● **Requirement**:
Your answer should consist of each line from the data below that contains "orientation".
┄┄┄┄┄┄┄┄┄┄┄┄┄┄┄┄┄┄┄┄
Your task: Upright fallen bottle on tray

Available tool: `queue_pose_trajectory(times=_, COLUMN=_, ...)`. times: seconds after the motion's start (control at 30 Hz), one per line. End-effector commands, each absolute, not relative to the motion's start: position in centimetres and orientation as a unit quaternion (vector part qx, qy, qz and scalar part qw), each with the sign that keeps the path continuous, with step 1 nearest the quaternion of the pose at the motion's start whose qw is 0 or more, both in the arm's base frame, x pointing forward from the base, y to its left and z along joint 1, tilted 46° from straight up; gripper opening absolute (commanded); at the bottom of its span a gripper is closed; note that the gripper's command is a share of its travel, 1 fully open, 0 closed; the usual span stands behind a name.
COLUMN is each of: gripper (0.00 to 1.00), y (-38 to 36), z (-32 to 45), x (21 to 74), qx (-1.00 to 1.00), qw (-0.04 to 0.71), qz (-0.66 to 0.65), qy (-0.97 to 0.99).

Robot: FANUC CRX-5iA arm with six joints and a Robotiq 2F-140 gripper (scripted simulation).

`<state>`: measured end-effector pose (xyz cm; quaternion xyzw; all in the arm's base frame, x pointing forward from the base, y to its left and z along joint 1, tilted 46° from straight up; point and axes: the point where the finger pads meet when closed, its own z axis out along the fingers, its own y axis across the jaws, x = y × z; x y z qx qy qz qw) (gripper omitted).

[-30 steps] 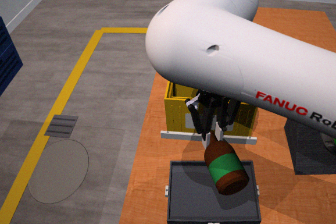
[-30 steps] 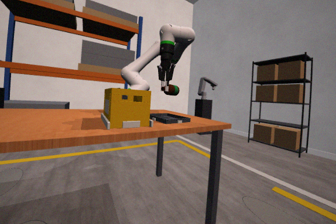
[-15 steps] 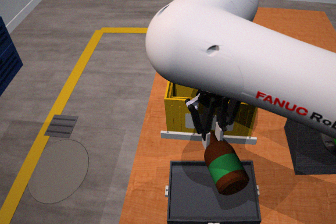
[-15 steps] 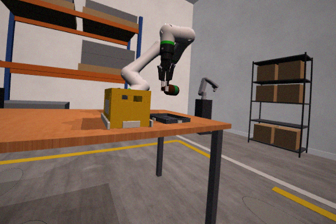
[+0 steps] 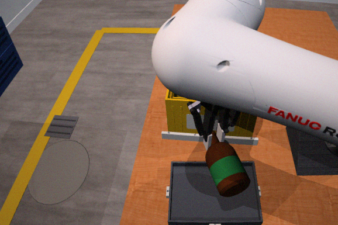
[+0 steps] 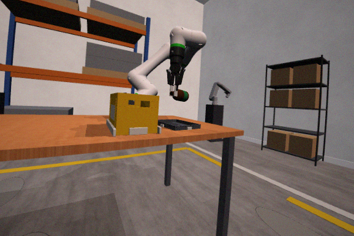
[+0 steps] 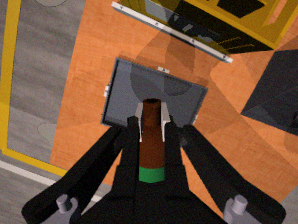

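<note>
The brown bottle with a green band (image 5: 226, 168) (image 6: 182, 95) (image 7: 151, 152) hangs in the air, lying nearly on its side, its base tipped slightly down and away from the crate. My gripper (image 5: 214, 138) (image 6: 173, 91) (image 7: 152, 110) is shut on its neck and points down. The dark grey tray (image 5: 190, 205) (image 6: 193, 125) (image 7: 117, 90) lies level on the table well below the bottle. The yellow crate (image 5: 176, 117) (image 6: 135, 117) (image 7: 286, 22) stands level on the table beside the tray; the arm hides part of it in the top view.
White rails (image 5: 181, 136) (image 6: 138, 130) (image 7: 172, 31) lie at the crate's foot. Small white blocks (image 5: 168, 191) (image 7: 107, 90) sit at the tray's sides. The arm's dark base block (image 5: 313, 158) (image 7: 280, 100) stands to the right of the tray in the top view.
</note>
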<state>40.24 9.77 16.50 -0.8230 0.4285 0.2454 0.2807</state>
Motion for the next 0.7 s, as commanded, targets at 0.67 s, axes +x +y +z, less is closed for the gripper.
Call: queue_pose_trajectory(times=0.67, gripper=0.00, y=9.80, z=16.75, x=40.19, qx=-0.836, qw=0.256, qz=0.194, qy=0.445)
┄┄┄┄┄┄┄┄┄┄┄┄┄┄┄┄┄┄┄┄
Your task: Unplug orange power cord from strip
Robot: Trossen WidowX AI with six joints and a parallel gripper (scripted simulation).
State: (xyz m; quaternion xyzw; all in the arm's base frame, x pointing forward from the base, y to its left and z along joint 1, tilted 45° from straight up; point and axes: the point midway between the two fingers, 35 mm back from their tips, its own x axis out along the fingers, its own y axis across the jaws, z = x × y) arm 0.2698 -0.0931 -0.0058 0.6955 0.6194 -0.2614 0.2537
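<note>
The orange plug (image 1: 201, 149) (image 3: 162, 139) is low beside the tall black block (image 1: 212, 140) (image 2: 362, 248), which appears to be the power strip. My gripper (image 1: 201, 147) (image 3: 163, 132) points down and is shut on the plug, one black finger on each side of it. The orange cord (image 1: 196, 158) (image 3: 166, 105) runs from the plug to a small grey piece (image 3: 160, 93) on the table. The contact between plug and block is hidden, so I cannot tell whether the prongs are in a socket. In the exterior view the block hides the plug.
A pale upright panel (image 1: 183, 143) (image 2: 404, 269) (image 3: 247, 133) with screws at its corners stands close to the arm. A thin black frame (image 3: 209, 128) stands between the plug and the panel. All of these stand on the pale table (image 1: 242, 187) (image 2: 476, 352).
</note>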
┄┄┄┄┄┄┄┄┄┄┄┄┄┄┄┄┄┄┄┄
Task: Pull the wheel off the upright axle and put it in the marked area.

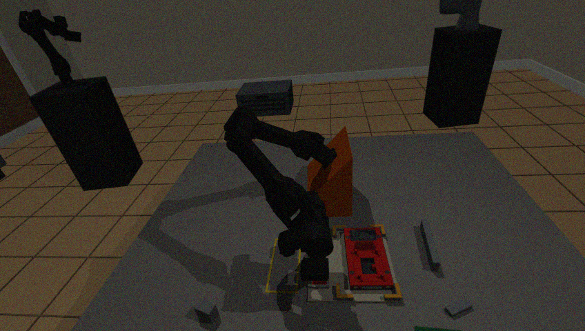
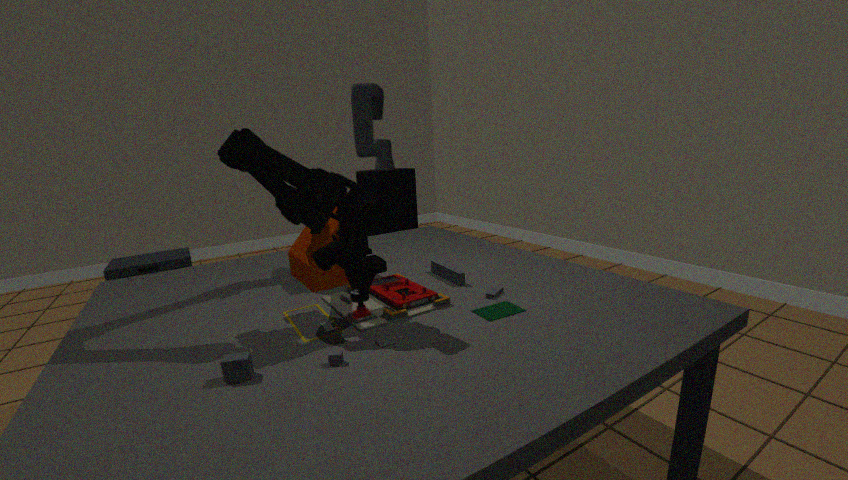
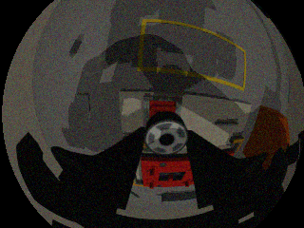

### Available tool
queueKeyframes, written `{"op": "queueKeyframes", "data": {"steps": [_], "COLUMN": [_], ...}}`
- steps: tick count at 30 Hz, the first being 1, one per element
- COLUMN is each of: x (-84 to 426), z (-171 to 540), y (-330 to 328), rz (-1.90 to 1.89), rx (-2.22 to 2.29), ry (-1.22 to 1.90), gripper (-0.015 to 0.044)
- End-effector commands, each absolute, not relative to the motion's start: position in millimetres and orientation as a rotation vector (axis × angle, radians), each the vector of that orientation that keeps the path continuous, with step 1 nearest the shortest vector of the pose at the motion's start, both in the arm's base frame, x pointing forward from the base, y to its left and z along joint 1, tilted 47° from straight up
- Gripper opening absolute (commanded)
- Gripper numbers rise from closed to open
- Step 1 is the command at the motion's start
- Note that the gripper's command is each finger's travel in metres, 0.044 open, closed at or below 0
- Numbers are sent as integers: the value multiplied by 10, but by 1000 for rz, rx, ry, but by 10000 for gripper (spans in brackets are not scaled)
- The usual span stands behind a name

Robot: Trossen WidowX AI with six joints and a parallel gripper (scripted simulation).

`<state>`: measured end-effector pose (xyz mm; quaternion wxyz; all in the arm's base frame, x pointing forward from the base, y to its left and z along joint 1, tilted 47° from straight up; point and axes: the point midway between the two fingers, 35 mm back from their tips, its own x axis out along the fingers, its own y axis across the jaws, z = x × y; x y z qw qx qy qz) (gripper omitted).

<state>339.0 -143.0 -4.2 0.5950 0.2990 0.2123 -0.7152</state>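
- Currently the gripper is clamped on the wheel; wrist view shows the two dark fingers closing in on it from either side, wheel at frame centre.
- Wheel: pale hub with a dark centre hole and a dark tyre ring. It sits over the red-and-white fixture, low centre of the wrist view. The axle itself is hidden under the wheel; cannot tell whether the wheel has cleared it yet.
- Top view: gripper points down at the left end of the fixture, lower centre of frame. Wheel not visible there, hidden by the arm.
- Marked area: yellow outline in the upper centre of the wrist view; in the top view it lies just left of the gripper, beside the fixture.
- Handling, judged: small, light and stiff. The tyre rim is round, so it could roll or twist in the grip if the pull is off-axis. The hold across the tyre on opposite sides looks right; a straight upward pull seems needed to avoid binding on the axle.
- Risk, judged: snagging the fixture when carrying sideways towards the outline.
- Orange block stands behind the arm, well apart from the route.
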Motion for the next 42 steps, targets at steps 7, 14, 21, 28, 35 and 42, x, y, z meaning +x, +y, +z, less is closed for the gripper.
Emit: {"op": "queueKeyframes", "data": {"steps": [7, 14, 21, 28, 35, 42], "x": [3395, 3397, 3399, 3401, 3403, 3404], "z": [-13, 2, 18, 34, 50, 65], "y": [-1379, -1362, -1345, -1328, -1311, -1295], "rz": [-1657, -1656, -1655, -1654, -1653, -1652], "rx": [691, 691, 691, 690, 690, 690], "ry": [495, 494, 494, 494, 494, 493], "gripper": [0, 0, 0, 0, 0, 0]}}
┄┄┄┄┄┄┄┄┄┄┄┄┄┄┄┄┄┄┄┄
● **Response box**:
Available tool: `queue_pose_trajectory(times=_, COLUMN=_, ...)`. times: seconds after the motion's start (control at 30 Hz), one per line. End-effector commands, each absolute, not relative to the motion's start: position in centimetres and orientation as a unit quaternion (vector part qx, qy, qz and scalar part qw), each with the sign that keeps the path continuous, with step 1 nearest the quaternion of the pose at the motion's start whose qw is 0 or more, both in the arm's base frame, x pointing forward from the base, y to its left and z along joint 1, tilted 46° from straight up; gripper opening absolute (commanded); at the bottom of its span a gripper is closed; note that the gripper's command is a share of its travel, 1 fully open, 0 closed; the usual span stands behind a name.
- End-effector commands, each absolute, not relative to the motion's start: position in millimetres and orientation as a rotation vector (axis × angle, radians), each the vector of that orientation that keeps the path continuous, with step 1 nearest the shortest vector of the pose at the motion's start, both in the arm's base frame, x pointing forward from the base, y to its left and z along joint 1, tilted 47° from straight up

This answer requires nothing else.